I mean, good god, Back Bay…
Christopher says
…would just be reclaiming what rightfully belongs to it!:)
jconway says
He us ultimately small fish to fry, there are plenty of bigger bones to pick from an entire channel devoted to this kind (and other kinds) of lunacy, to the MSM scaling back its defense of straight hard science in defense of ‘objectively’ showcasing ‘both sides’ of the story. The bigger fight will be in the schools and ensuring the next generation knows as I did that we cause the Greenhouse effect. I do agree with climate change deniers in one small regard, they are being silenced and pushed to the side by the scientific community, alongside those that support intelligent design. Considering science is supposed to reject hard dogmas it shouldn’t impose them, it should allow these scientists, who have worked hard and have decent credentials (some of them anyway) back into the fold and debate these issues on the merits. Then they will surely lose and the majority of scientists can be vindicated.
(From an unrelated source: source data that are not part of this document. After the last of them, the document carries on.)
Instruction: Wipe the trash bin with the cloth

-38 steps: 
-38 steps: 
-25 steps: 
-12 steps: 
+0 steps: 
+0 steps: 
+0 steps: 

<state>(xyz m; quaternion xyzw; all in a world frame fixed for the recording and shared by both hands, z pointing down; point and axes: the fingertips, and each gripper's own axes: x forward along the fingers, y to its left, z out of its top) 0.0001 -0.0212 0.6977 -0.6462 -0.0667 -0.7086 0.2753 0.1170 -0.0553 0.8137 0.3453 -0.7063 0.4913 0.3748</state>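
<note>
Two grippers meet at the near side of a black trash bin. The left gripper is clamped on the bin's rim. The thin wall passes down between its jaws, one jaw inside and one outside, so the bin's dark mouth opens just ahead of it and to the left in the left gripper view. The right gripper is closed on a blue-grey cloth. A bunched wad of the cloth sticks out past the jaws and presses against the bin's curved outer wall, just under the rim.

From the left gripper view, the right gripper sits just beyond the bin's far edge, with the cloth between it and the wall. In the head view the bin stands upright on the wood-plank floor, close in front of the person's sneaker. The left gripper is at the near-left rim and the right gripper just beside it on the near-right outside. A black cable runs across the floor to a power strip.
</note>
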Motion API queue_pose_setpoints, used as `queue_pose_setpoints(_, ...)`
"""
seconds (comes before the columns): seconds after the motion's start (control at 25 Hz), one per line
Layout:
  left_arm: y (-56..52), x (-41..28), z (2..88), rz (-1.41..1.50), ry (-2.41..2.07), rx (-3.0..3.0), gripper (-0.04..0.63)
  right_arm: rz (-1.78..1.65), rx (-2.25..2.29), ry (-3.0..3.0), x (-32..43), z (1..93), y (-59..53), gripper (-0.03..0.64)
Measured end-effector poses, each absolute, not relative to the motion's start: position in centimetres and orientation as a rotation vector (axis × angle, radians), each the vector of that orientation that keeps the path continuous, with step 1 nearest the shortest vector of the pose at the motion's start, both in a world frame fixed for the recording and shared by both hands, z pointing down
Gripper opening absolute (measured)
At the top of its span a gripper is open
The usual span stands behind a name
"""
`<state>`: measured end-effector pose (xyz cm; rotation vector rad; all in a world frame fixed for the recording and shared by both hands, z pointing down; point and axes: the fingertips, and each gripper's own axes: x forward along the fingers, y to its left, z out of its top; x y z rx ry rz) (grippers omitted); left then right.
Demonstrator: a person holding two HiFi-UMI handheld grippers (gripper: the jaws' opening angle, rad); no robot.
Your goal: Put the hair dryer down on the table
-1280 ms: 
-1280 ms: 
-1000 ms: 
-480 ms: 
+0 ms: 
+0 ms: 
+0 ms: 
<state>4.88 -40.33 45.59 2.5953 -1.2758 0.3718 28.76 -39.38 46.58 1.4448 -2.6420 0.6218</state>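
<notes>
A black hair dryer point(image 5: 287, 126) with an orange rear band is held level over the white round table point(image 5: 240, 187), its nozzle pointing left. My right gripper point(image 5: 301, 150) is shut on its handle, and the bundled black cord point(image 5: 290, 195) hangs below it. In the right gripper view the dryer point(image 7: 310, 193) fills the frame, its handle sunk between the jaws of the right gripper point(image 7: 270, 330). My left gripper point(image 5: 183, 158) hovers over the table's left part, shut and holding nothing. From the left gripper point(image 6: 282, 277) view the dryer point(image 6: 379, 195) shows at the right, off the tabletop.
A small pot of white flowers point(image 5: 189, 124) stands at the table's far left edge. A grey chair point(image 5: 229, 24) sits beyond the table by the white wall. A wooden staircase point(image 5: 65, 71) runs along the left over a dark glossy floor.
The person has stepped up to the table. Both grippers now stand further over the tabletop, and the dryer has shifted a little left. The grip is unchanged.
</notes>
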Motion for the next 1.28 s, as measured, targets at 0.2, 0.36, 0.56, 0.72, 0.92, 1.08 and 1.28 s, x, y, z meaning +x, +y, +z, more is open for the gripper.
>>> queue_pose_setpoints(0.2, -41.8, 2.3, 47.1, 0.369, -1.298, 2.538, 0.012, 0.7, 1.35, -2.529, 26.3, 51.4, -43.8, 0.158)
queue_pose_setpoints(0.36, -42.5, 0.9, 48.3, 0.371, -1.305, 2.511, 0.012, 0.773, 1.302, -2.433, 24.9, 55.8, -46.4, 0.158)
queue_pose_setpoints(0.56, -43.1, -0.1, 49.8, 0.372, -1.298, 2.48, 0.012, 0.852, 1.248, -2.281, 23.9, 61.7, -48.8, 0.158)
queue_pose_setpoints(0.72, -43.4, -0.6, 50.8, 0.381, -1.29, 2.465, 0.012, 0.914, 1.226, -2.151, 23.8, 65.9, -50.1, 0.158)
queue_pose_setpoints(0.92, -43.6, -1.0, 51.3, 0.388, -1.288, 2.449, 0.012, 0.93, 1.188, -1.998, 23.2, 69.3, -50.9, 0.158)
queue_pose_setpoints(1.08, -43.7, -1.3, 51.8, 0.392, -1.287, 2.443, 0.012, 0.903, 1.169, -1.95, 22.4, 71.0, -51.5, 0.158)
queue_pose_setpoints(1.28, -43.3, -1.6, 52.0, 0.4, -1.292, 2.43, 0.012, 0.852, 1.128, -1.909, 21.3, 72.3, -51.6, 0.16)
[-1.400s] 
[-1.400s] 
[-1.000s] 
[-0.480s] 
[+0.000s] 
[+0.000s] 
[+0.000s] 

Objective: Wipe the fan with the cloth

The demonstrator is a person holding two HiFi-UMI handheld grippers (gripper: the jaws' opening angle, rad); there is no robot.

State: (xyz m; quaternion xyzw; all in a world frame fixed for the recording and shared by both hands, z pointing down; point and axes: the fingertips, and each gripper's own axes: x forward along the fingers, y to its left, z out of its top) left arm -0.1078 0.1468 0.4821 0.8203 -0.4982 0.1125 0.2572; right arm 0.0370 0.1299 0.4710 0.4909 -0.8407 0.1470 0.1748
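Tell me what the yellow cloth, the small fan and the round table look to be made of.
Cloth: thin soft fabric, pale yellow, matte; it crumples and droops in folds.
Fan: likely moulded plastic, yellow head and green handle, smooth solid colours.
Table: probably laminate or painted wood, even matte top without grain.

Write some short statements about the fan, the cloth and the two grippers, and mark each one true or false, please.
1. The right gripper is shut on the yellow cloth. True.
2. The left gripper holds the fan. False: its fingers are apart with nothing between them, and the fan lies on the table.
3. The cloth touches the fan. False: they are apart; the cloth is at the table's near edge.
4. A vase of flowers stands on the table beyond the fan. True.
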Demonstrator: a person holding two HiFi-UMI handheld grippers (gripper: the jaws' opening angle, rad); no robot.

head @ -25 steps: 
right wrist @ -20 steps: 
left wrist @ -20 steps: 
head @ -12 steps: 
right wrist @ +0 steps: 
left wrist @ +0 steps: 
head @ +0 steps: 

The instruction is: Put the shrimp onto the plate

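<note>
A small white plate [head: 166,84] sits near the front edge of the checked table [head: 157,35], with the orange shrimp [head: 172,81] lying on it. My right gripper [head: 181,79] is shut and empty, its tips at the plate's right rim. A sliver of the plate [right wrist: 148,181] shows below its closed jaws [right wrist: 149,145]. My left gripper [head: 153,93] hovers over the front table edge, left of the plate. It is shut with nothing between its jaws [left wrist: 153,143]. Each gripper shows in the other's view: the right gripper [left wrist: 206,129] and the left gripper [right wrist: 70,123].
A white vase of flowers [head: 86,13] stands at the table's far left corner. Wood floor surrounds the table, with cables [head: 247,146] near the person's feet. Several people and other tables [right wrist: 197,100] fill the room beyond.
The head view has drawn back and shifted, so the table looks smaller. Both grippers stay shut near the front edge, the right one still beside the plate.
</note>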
Also the scandal where they faked data didn’t help either, it is hard to fight a politicized science when we start politicizing the real science and the scientific community should try and stay above the fray in that regard.
Dr. Stephen J. Gould, an agnostic, left of center scientist and an early hero of mine, was a lifelong skeptic of human caused climate change having studied several mass extinctions and seeing how cyclical they were. That said as a matter of policy he still supported green energy and reducing greenhouse emissions just as a matter of being good environmental stewards. If we make the fight about that it will resonate a lot more, especially if we tie it to job creation. The Apollo program could have easily been justified by Cold War fears of losing space superiority to the Russians, as Eisenhower NASA did justify itself. Under Kennedy it truly and literally soared upon our highest hopes and aspirations, the effort to combat climate change and secure our environment should as well. When scientists sound like the doomsday prophets on the sidewalk they never get listened to, even if they are right. Shift the debate to where we can win, not to battles that we are losing or battles that ultimately distract us from the bigger goal.